Below are the records; copy out every line that holds the word "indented".

[[ Supplied material, beginning ]]

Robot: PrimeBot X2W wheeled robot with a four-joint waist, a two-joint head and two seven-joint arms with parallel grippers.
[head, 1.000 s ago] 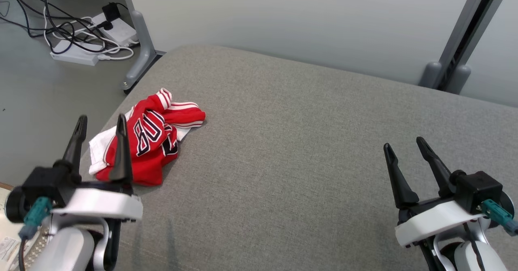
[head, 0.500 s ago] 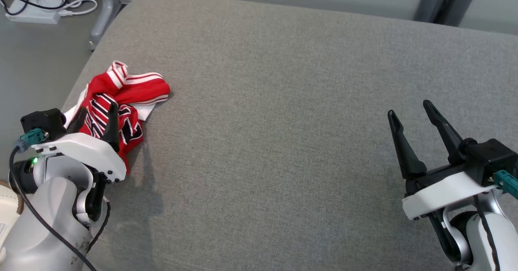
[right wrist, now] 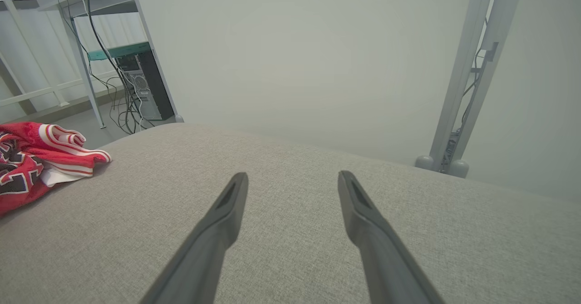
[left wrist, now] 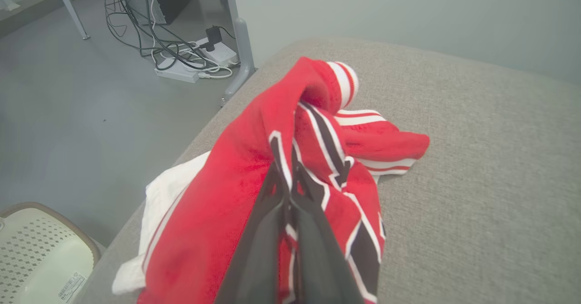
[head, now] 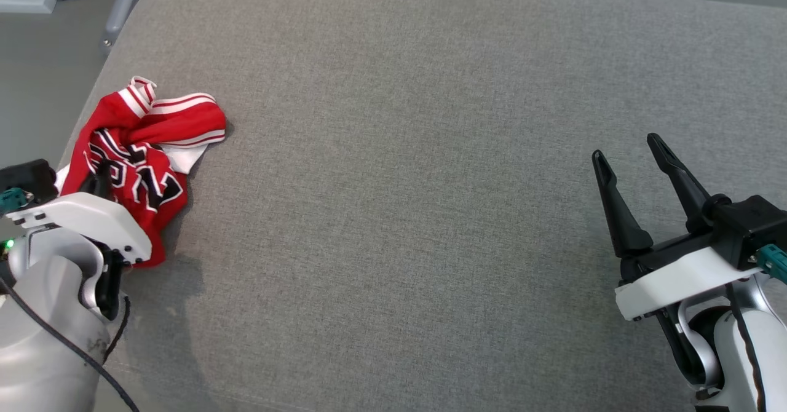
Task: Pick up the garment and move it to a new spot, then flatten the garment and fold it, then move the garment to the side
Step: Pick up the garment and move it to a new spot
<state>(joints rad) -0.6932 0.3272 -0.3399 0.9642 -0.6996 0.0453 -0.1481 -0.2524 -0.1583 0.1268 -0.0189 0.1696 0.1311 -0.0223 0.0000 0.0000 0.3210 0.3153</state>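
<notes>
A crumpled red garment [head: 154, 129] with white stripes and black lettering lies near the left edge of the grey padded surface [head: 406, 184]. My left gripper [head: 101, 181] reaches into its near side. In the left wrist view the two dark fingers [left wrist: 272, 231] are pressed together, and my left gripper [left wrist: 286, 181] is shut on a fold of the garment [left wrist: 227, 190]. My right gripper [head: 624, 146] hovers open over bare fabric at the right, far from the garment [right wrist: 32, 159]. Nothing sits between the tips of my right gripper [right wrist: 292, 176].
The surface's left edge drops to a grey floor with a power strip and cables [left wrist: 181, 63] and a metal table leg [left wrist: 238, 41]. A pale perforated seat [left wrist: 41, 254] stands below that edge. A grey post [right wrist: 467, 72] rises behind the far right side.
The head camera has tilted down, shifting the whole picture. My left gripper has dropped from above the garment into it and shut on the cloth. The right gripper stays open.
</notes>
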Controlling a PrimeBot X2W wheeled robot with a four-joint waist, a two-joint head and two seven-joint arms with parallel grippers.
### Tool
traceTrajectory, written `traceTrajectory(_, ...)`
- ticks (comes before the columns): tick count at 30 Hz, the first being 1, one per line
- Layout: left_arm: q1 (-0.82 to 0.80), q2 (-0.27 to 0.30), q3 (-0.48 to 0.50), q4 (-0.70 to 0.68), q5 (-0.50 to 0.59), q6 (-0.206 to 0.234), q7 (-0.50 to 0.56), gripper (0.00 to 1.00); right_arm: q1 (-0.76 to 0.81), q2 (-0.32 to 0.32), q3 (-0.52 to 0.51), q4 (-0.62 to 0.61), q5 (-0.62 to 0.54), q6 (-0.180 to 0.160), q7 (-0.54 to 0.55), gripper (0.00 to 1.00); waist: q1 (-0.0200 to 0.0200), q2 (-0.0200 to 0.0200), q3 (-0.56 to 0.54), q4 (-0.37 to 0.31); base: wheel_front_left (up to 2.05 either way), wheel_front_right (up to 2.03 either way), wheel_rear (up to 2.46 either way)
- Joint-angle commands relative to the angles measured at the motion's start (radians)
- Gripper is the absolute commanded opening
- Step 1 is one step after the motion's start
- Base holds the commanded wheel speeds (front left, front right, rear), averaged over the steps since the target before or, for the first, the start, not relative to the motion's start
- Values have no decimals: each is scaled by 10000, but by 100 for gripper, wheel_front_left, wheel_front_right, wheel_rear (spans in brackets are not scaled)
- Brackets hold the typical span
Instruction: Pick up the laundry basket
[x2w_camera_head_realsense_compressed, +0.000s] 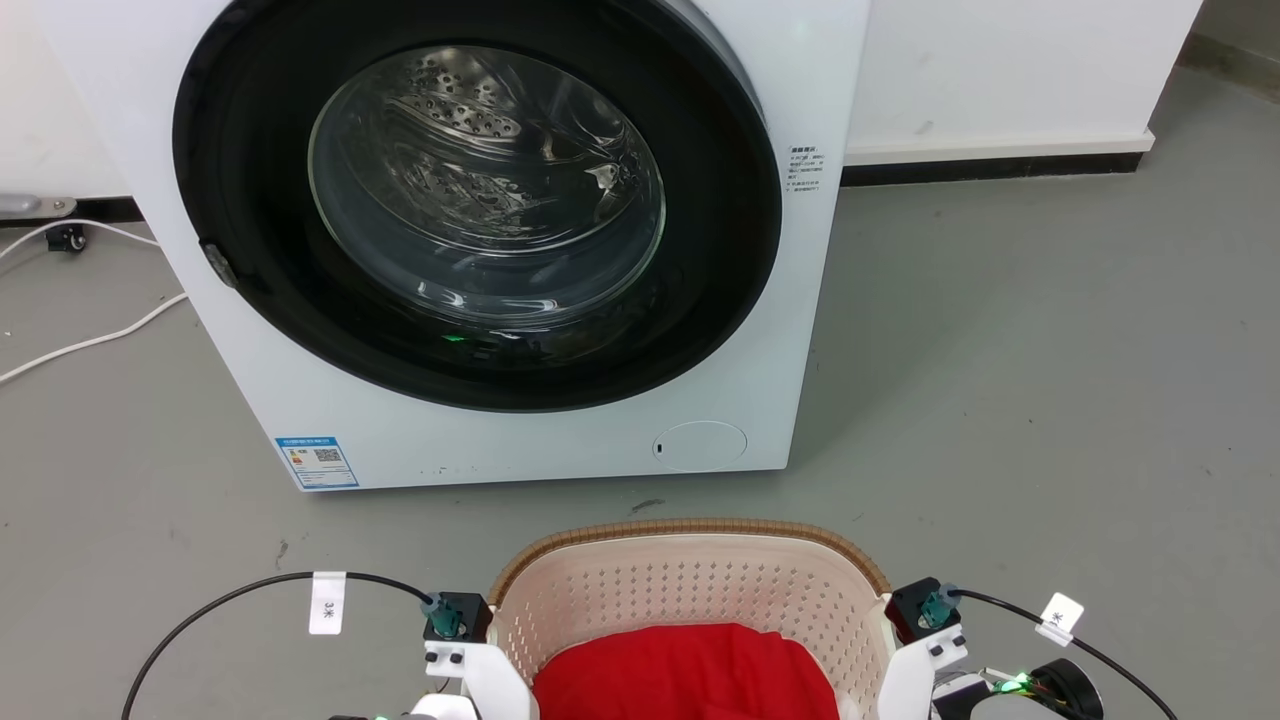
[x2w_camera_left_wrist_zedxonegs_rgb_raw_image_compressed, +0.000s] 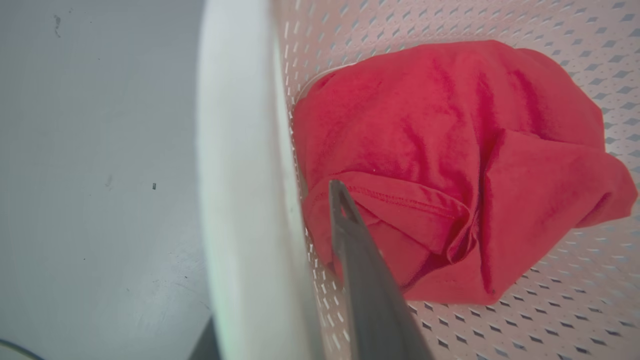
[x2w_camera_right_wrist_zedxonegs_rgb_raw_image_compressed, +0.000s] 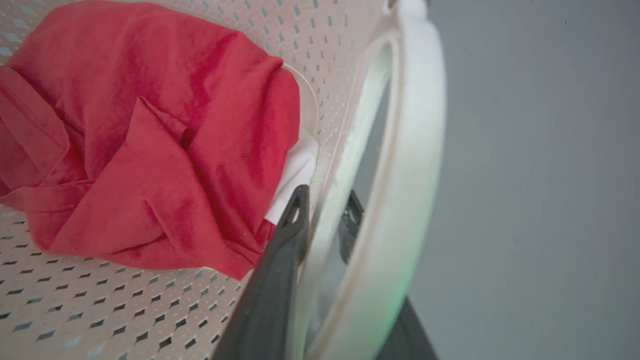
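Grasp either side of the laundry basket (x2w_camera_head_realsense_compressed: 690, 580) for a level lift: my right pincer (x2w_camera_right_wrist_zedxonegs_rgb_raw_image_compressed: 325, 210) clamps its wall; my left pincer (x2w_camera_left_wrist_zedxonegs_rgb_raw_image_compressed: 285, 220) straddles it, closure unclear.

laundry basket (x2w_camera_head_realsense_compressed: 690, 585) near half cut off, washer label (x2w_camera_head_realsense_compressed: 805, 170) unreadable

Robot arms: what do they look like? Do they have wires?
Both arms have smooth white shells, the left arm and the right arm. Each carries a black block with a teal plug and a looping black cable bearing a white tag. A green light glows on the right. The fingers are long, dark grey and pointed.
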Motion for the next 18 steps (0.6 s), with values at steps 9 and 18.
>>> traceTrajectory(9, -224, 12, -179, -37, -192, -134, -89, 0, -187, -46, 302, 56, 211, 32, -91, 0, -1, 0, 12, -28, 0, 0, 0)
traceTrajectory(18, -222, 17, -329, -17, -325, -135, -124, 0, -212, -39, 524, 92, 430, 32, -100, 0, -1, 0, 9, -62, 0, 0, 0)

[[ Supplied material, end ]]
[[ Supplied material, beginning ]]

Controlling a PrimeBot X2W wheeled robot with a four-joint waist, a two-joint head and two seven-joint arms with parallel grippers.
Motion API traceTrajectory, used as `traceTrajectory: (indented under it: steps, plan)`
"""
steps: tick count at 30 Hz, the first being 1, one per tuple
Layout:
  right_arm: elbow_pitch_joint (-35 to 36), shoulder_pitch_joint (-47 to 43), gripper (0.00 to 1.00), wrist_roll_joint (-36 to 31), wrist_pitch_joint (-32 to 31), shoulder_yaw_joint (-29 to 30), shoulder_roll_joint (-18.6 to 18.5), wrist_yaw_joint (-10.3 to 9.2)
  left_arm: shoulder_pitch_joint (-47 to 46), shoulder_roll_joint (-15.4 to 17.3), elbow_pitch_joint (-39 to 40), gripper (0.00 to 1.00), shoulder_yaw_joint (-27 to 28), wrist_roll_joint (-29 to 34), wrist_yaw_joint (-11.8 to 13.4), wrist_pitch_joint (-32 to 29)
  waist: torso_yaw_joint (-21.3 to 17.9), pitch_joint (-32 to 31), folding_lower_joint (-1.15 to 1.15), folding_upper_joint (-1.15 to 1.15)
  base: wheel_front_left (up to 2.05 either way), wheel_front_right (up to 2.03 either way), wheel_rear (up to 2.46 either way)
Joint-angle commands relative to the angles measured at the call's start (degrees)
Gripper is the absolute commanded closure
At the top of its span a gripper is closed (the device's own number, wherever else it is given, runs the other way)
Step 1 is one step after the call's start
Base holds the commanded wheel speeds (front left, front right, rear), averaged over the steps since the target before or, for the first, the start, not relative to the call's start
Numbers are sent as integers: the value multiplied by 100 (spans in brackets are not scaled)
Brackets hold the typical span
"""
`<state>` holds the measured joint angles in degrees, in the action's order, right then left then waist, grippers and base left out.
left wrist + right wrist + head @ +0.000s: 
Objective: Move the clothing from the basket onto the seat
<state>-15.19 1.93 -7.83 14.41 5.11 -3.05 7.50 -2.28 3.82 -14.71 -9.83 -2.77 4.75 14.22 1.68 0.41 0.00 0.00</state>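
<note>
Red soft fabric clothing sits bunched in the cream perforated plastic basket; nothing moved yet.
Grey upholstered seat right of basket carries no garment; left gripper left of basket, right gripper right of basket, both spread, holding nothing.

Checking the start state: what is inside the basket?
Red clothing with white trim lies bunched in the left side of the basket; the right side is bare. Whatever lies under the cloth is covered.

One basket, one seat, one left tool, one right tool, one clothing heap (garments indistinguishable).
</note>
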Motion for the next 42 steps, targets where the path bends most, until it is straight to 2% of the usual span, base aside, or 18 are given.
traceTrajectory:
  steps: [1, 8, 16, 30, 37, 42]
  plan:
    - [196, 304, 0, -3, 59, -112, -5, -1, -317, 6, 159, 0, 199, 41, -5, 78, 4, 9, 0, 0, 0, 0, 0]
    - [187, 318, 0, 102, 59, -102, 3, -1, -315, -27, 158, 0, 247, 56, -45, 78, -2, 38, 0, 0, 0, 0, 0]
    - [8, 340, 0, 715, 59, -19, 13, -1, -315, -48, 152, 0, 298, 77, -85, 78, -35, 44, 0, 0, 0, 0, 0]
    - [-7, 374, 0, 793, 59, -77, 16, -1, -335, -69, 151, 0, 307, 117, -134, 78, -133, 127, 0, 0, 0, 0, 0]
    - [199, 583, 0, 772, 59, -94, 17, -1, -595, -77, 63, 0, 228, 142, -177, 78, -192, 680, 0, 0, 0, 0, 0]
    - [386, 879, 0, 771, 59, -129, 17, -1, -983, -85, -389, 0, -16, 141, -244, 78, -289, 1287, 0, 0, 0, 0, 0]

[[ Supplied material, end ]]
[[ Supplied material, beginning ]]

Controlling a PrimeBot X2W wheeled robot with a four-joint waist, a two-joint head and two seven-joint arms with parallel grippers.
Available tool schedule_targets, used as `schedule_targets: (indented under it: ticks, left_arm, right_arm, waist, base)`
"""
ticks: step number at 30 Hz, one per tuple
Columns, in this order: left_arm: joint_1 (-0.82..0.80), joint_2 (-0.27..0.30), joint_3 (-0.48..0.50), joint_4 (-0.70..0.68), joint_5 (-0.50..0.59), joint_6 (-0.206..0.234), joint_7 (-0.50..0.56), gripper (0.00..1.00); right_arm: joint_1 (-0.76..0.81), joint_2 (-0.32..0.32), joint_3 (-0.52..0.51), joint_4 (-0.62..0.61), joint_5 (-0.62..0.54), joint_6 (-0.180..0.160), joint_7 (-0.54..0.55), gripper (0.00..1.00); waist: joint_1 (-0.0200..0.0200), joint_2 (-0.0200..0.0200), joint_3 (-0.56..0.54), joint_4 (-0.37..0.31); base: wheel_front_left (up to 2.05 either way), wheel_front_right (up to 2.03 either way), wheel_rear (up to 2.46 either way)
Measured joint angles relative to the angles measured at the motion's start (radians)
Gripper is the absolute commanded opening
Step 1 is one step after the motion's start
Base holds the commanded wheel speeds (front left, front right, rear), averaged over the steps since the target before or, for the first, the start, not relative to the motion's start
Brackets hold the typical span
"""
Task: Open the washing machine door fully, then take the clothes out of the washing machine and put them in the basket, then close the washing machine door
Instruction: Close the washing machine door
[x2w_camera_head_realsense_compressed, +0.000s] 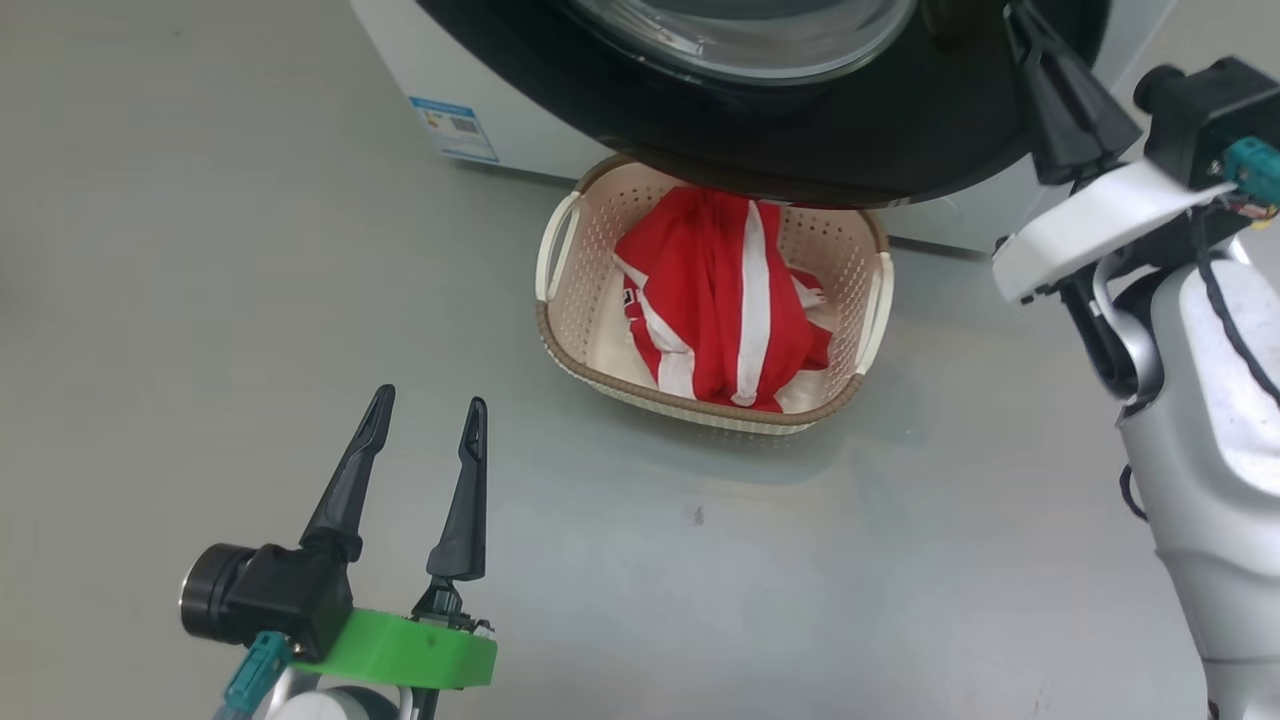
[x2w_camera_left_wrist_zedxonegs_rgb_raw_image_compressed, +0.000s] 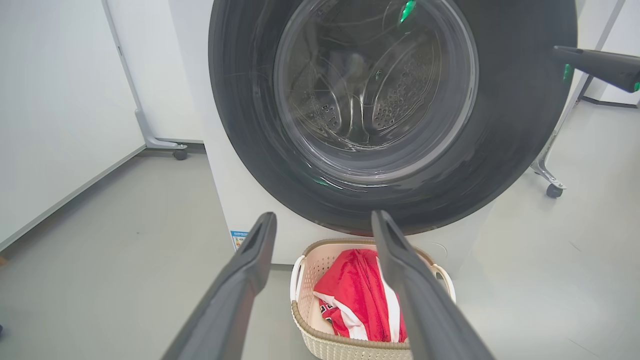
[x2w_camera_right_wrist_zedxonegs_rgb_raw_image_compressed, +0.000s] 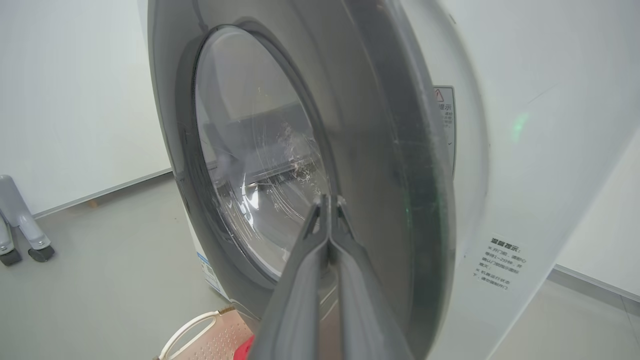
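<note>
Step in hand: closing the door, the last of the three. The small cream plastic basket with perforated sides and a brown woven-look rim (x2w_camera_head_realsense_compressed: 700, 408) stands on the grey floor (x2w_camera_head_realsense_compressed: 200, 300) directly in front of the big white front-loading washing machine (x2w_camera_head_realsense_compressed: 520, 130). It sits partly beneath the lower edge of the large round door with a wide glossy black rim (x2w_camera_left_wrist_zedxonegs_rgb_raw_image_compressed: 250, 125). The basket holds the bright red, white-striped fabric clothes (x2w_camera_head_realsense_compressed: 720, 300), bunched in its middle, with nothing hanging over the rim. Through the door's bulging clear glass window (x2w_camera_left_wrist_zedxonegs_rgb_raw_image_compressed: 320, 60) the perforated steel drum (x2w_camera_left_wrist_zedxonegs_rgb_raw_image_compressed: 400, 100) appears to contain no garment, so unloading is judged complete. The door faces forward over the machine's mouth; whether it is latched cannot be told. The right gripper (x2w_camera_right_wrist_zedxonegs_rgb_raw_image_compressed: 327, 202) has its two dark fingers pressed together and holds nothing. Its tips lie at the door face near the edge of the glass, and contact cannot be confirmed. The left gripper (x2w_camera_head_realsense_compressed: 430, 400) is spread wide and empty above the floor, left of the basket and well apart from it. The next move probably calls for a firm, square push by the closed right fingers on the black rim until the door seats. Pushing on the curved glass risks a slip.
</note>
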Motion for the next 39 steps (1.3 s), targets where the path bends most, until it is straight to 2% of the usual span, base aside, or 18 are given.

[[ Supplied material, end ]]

■ Answer space
Motion API traceTrajectory, used as `traceTrajectory: (indented under it: steps, plan)`
Available tool schedule_targets, used as `schedule_targets: (indented under it: ticks, left_arm, right_arm, waist, base)`

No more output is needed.